■ About this exercise: Could you copy, exactly as written, every line from the first line of the records through the one containing "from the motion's"?

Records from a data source
━━━━━━━━━━

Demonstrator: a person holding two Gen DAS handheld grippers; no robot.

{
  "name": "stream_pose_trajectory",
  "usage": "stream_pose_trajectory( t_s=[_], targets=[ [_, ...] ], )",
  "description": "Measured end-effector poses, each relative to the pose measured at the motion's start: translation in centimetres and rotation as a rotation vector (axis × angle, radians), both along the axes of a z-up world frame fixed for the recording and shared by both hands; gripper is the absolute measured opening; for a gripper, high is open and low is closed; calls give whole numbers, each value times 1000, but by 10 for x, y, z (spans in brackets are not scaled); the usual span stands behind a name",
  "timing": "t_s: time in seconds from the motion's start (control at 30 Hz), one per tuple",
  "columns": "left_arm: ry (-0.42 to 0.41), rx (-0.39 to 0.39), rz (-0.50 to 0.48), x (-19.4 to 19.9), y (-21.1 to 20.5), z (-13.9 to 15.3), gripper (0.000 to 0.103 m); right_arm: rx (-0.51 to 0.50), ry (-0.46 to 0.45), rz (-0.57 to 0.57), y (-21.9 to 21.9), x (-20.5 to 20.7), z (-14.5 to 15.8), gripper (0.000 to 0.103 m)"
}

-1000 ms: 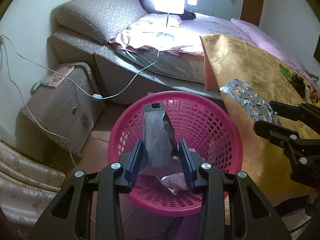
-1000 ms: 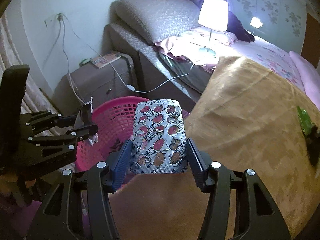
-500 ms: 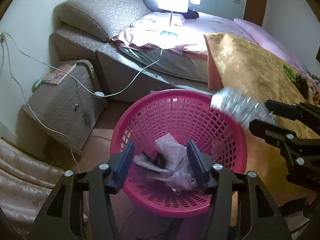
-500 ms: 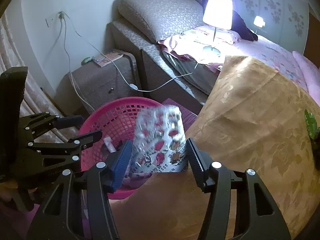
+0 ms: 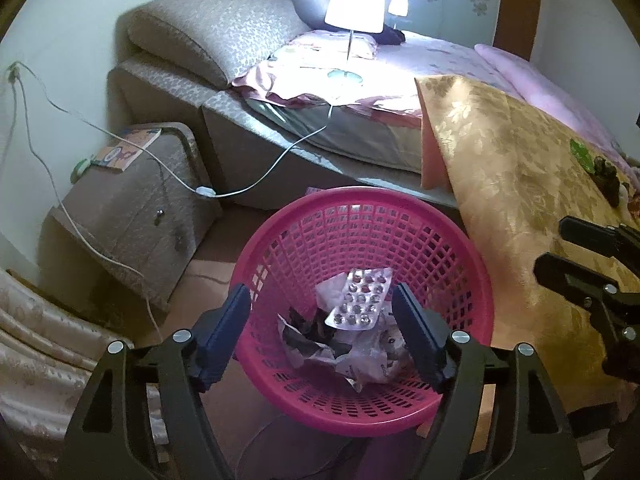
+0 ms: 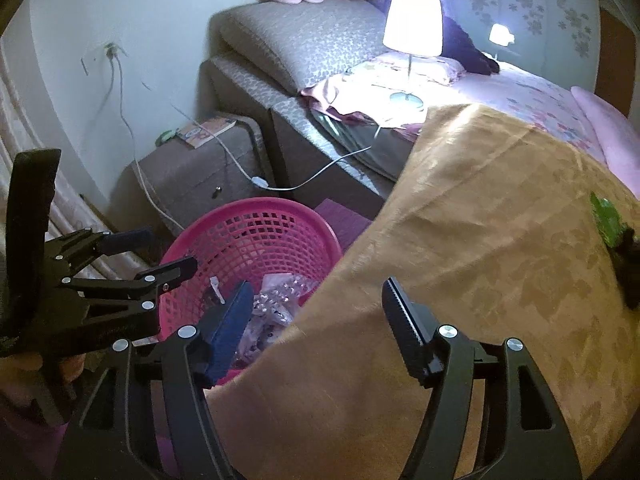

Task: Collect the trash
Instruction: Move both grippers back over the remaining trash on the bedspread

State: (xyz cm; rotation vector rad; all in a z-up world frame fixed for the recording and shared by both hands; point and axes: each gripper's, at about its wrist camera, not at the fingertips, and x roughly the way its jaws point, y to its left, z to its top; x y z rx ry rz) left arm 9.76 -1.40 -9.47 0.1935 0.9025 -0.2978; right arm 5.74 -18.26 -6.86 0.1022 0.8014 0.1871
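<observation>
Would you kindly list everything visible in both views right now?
Basket: one, pink, on the floor beside the gold cloth.
Blister pack: one, silver, on top of the basket's trash.
Crumpled wrappers: several, pale, basket bottom.
Gold cloth: one, draped at right.
Green item: one, on the gold cloth.
Lamp: one, lit, on the bed.
Nightstand: one, brown, left of the bed.
Book: one, on the nightstand.
Cable: one, white, across the nightstand to the bed.
Left hand-held gripper: open, above the basket.
Right hand-held gripper: open, empty, over the cloth edge.
</observation>
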Motion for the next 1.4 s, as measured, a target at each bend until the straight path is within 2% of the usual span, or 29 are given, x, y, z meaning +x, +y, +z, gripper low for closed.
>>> stream_pose_trajectory(
  t_s=[0.3,0.5,0.87,1.07,1.4],
  targets=[
    [-30,-16,-41,-13,-17,6,75,-2,-56,-143,-46,-40,6,67],
    [-27,-41,-91,-25,-34,10,76,-17,-61,-324,-103,-80,-3,70],
    [-35,10,-190,-40,-82,7,77,-65,-38,-596,-191,-138,-27,70],
    [-35,2,-251,-43,-116,16,77,-54,-40,-671,-216,-159,-33,70],
    [-23,-55,-401,-47,-205,39,77,-25,-37,-747,-248,-181,-41,70]
  ],
)
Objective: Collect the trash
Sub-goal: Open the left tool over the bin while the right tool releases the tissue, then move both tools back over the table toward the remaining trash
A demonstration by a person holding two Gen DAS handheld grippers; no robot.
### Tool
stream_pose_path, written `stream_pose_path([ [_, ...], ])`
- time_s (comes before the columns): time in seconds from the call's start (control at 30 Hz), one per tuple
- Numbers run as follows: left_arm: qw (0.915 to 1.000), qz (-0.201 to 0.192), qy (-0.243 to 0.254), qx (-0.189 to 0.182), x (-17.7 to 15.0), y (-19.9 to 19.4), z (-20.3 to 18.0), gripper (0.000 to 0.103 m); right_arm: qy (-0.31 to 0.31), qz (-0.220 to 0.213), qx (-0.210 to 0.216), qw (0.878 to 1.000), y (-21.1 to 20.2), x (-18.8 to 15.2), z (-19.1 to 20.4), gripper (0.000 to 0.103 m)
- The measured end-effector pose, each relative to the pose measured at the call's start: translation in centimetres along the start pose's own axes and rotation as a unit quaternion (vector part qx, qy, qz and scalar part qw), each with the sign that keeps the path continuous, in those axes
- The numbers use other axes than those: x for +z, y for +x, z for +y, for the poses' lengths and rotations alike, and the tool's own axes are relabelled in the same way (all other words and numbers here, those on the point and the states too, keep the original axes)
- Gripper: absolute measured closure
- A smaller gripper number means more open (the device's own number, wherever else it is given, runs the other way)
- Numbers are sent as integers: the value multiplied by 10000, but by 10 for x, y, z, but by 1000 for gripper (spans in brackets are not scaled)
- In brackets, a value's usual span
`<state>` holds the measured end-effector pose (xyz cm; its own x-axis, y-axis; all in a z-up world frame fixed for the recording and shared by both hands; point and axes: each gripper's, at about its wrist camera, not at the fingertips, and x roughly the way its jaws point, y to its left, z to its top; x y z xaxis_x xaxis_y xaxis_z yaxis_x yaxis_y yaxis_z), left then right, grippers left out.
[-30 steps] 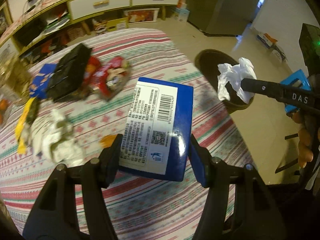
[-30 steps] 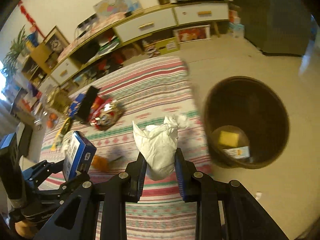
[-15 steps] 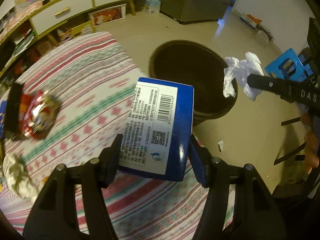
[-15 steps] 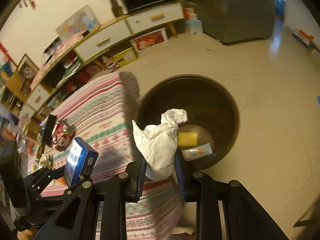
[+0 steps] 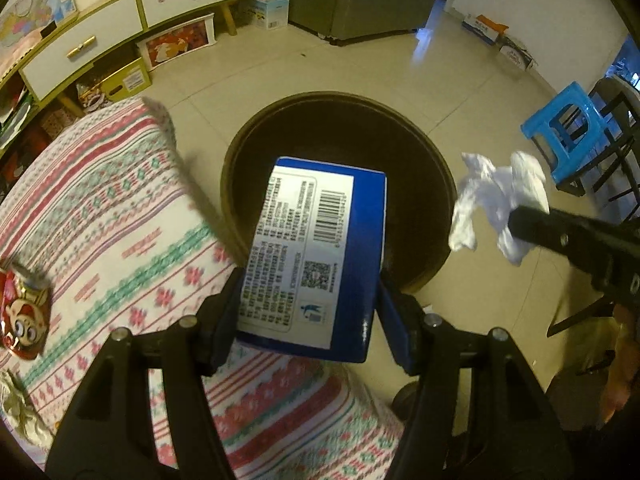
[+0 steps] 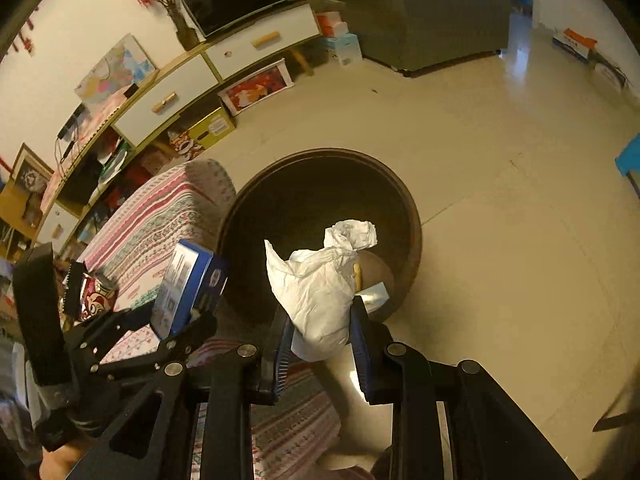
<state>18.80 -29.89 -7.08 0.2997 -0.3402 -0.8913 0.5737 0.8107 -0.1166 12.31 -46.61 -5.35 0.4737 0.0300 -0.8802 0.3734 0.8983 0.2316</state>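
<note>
My left gripper (image 5: 306, 320) is shut on a blue box (image 5: 316, 256) with a white barcode label, held over the near rim of a round dark bin (image 5: 424, 152) on the floor. The same box (image 6: 184, 288) shows at the left of the right wrist view. My right gripper (image 6: 320, 340) is shut on a crumpled white tissue (image 6: 320, 280), which hangs above the bin (image 6: 400, 200). The tissue (image 5: 496, 200) also appears to the right of the bin in the left wrist view. Inside the bin lie a yellow item and a small packet (image 6: 374, 294).
A table with a striped pink, green and white cloth (image 5: 100, 208) sits left of the bin and carries a red snack wrapper (image 5: 24, 320) and crumpled paper (image 5: 20, 416). A blue stool (image 5: 568, 128) stands at the right. A low white cabinet (image 6: 224, 64) lines the far wall.
Both grippers have swung from over the table to the bin, carrying the box and the tissue. The bin now lies right under them; the table trash has slid off to the left.
</note>
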Motion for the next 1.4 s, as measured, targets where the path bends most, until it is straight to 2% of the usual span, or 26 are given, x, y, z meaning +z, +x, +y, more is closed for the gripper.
stream_pose_path([
  [0.07, 9999, -154, -53, -21, 3, -1, 1, 37, 14, 12, -16, 10000, 0, -1, -3, 75],
  [0.17, 9997, -232, -96, -2, 5, -1, 5, 22, 25, 25, -36, 10000, 2, 0, -7, 75],
  [0.2, 9995, -297, -84, 9, 4, -4, 6, 21, 36, 26, -43, 10000, 2, 0, -8, 75],
  [0.47, 9990, -349, -289, 43, -6, -20, 30, 21, 83, 61, -112, 9999, 7, 1, -9, 75],
  [0.8, 9968, -452, -659, -2, -38, -59, 75, 20, -66, -42, -247, 9997, 16, 3, 5, 72],
  [0.83, 9965, -468, -698, -5, -42, -64, 80, 20, -85, -71, -270, 9996, 17, 3, 6, 63],
  [0.87, 9961, -484, -738, 3, -46, -69, 85, 20, -91, -94, -288, 9995, 17, 3, 8, 50],
  [0.93, 9951, -505, -851, 17, -55, -79, 98, 20, -93, -157, -294, 9994, 15, 4, 11, 39],
  [1.4, 9845, -757, -1540, 368, -112, -132, 182, 19, -568, -143, -306, 9978, 15, 0, 66, 33],
])
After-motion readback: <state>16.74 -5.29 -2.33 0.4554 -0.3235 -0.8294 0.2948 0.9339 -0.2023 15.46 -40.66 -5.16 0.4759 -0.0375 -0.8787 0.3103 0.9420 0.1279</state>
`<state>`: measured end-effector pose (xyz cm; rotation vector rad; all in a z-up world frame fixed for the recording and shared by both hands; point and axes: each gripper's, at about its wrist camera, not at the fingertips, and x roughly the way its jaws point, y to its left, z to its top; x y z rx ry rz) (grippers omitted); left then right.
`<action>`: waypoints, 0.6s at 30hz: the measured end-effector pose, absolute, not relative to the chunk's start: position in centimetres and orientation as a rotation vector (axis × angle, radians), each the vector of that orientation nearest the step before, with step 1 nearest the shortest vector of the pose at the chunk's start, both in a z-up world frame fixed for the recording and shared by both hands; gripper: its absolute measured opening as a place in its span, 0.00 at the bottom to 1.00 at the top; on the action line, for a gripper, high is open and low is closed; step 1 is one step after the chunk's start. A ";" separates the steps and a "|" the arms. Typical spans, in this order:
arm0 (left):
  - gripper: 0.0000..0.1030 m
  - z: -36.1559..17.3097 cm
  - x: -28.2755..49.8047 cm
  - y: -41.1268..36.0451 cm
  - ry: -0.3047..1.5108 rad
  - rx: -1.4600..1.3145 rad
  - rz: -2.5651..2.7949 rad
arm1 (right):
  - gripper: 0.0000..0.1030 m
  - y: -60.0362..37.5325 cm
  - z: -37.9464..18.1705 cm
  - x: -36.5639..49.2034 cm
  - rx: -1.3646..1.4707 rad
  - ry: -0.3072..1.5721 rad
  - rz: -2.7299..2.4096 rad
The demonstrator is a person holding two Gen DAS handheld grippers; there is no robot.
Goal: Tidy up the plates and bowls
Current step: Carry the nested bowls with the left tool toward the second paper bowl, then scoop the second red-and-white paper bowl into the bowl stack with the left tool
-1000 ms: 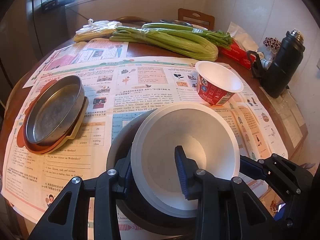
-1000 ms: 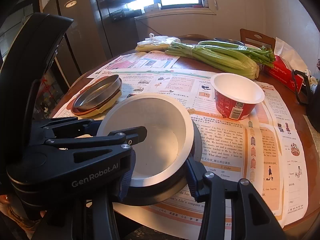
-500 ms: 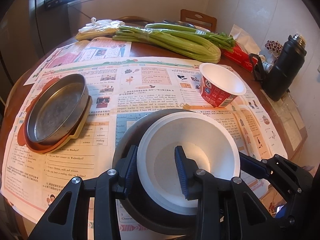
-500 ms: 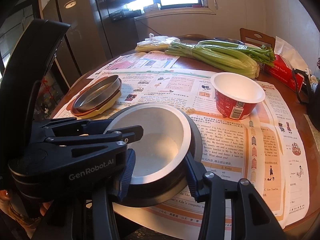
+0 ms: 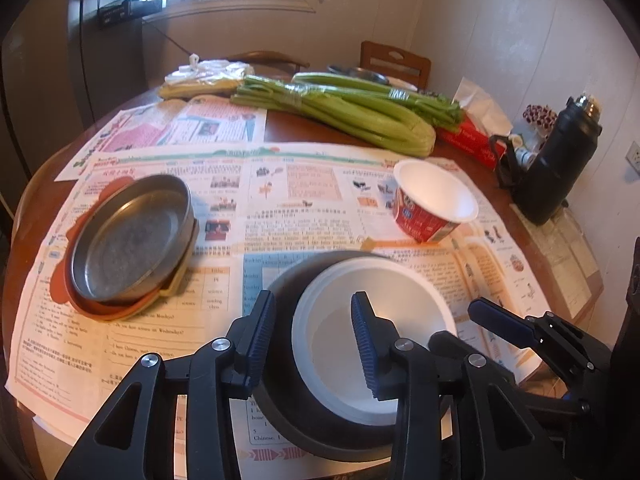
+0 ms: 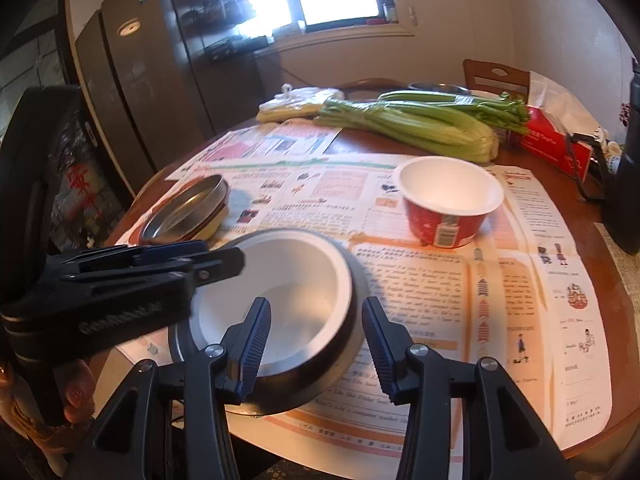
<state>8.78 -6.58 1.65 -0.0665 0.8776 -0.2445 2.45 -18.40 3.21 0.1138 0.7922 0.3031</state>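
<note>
Your left tool (image 5: 313, 334) stands with its blue ribbed fingers apart, straddling the near-left rim of the white round plastic bowl (image 5: 376, 312): one finger is outside the rim and the other inside, and neither visibly presses on the wall. That bowl sits nested in the dark grey round bowl (image 5: 280, 308), which rests on the newspaper-covered round wooden table (image 5: 280, 128). Your right tool (image 6: 316, 342) is parted too, its fingers on either side of the nested pair's near right edge; the white bowl (image 6: 280, 280) lies between and just ahead of them, and I cannot tell whether they touch it.

From the right wrist you can read "GenRobot.AI" on the left tool's black body (image 6: 120, 280), blurred; the left wrist view shows no such lettering. The newspaper (image 5: 280, 200) carries English lesson text, with "science" and "Chinese" legible from the left wrist. The red paper cup with a white inside (image 6: 452, 204) shows a barcode label only from the right wrist.

Left of the bowls, the shallow round metal pan (image 5: 128, 236) sits on an orange plate (image 5: 80, 296). Beyond lie the bunch of green celery (image 5: 352, 108), a red tissue box (image 5: 468, 136) and a black flask (image 5: 556, 168), whose full body shows only from the left wrist.
</note>
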 end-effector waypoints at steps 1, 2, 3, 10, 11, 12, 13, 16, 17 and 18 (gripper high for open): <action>0.41 1.8 8.8 -6.6 0.873 -0.066 -0.247 | 0.47 -18.7 3.4 2.5 0.121 0.786 0.297; 0.42 2.0 8.9 -6.7 0.868 -0.065 -0.248 | 0.47 -18.9 3.5 2.4 0.127 0.781 0.294; 0.45 2.2 9.0 -6.8 0.863 -0.061 -0.250 | 0.47 -19.3 3.8 2.5 0.137 0.774 0.287; 0.47 3.9 10.3 -8.1 0.834 -0.036 -0.274 | 0.47 -22.1 5.0 3.4 0.178 0.740 0.218; 0.47 4.1 10.7 -8.2 0.832 -0.032 -0.276 | 0.47 -22.5 5.1 3.7 0.185 0.737 0.207; 0.47 4.3 11.0 -8.4 0.829 -0.029 -0.279 | 0.47 -22.9 5.2 3.9 0.189 0.736 0.195; 0.47 4.6 11.4 -8.7 0.824 -0.023 -0.286 | 0.47 -23.3 5.2 4.3 0.194 0.734 0.185; 0.47 5.1 12.5 -9.5 0.817 -0.008 -0.299 | 0.47 -24.4 5.3 5.1 0.211 0.729 0.159; 0.47 5.2 12.9 -9.8 0.814 -0.005 -0.302 | 0.47 -24.7 5.3 5.5 0.214 0.730 0.149; 0.47 5.3 13.3 -10.1 0.811 -0.003 -0.304 | 0.47 -24.9 5.2 5.7 0.215 0.730 0.145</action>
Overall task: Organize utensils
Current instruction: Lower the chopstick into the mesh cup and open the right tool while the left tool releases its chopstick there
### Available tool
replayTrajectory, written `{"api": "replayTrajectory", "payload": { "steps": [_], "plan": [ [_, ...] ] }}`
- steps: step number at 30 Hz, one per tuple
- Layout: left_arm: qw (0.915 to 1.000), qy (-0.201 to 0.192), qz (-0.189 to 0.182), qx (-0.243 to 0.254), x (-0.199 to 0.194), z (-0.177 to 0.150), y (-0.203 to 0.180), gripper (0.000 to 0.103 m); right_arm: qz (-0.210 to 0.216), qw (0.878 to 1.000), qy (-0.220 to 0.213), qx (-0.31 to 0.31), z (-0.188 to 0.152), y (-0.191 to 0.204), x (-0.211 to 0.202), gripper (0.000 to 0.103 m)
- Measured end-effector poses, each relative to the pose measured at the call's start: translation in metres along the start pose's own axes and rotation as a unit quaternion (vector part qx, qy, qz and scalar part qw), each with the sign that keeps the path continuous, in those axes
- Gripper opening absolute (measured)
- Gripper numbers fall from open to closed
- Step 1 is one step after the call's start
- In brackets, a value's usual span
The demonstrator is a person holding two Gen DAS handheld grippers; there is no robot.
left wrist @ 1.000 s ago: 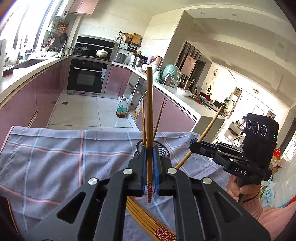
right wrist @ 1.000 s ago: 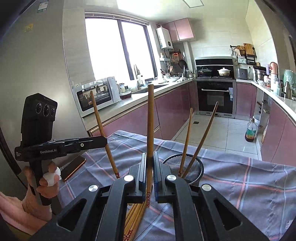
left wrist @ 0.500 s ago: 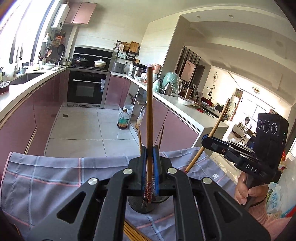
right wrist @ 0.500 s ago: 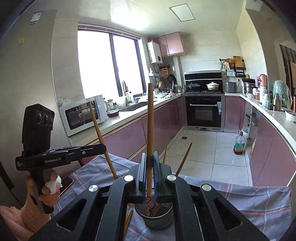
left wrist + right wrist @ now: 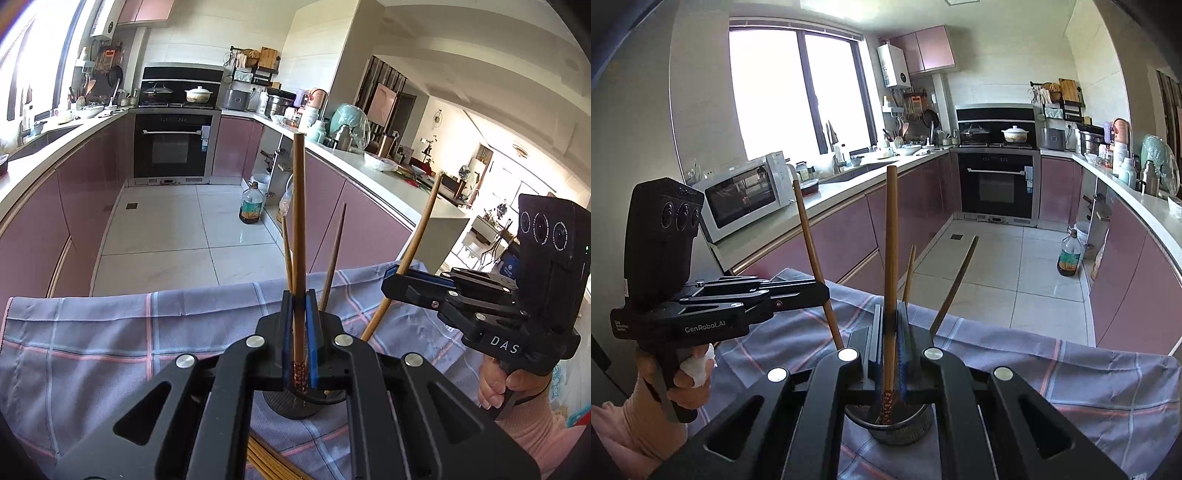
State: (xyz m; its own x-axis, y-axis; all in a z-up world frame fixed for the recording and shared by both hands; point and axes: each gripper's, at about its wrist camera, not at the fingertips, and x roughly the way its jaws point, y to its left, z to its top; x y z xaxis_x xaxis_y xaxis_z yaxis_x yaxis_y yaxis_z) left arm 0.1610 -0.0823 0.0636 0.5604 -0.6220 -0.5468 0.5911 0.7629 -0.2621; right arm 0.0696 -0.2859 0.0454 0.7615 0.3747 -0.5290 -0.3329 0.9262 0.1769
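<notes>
L gripper (image 5: 298,332) is clamped on one brown chopstick (image 5: 298,236), held upright w/ its red-patterned end down at the mouth of the dark mesh holder (image 5: 295,404), which sits on the checked grey-blue cloth (image 5: 110,332). R gripper (image 5: 888,343) is likewise pinched on its own chopstick (image 5: 891,266), upright, patterned tip just inside the holder's rim (image 5: 908,428) in the right wrist view. Two more chopsticks (image 5: 334,258) already stand in the holder, leaning apart. From the left wrist view the R gripper shows at right (image 5: 391,282), its chopstick tilted toward the holder; from the right wrist view the L gripper shows at left (image 5: 822,291), its stick slanting down the same way. A bundle of loose chopsticks (image 5: 266,461) lies on the cloth just below the holder, near the frame's bottom edge. Kitchen w/ pink cabinets (image 5: 849,236) behind.
</notes>
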Motion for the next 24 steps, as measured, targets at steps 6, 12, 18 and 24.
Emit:
{"api": "replayTrajectory", "payload": {
  "steps": [6, 12, 18, 24],
  "plan": [
    [0.9991, 0.041, -0.002, 0.008, 0.019, -0.009, 0.002, 0.008, -0.005, 0.999, 0.043, -0.005, -0.004, 0.001, 0.020, 0.005],
    [0.9974, 0.071, 0.007, 0.008, 0.042, -0.012, 0.007, 0.008, -0.016, 0.997, 0.070, 0.004, -0.009, -0.005, 0.036, 0.006],
    [0.9958, 0.091, 0.014, -0.001, 0.067, -0.015, 0.018, 0.014, -0.023, 0.997, 0.073, 0.025, -0.009, -0.016, 0.044, 0.009],
    [0.9956, 0.089, 0.029, -0.009, 0.073, -0.023, 0.024, 0.015, -0.025, 0.997, 0.061, 0.047, -0.009, -0.023, 0.042, 0.017]
  ]
}}
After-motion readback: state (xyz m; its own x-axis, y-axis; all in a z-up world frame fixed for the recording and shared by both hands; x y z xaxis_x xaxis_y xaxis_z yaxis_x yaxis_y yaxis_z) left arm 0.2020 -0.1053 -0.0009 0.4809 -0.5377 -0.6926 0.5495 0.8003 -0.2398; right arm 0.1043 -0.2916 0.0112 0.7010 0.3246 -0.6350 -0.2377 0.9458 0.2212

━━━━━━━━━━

■ Your response:
Demonstrator: a person holding two Gen DAS handheld grippers; no robot.

{
  "name": "stream_pose_trajectory",
  "usage": "stream_pose_trajectory( t_s=[_], targets=[ [_, ...] ], )",
  "description": "Measured end-effector poses, each relative to the pose measured at the motion's start: translation in centimetres and rotation as a rotation vector (axis × angle, radians), both along the axes of a z-up world frame fixed for the recording and shared by both hands; gripper is the absolute measured opening; for a gripper, high is open and low is closed; calls give whole numbers, each value times 1000, but by 10 for x, y, z (spans in brackets are not scaled); the usual span stands behind a name",
  "timing": "t_s: time in seconds from the motion's start (control at 30 Hz), one per tuple",

The exercise has now been completed.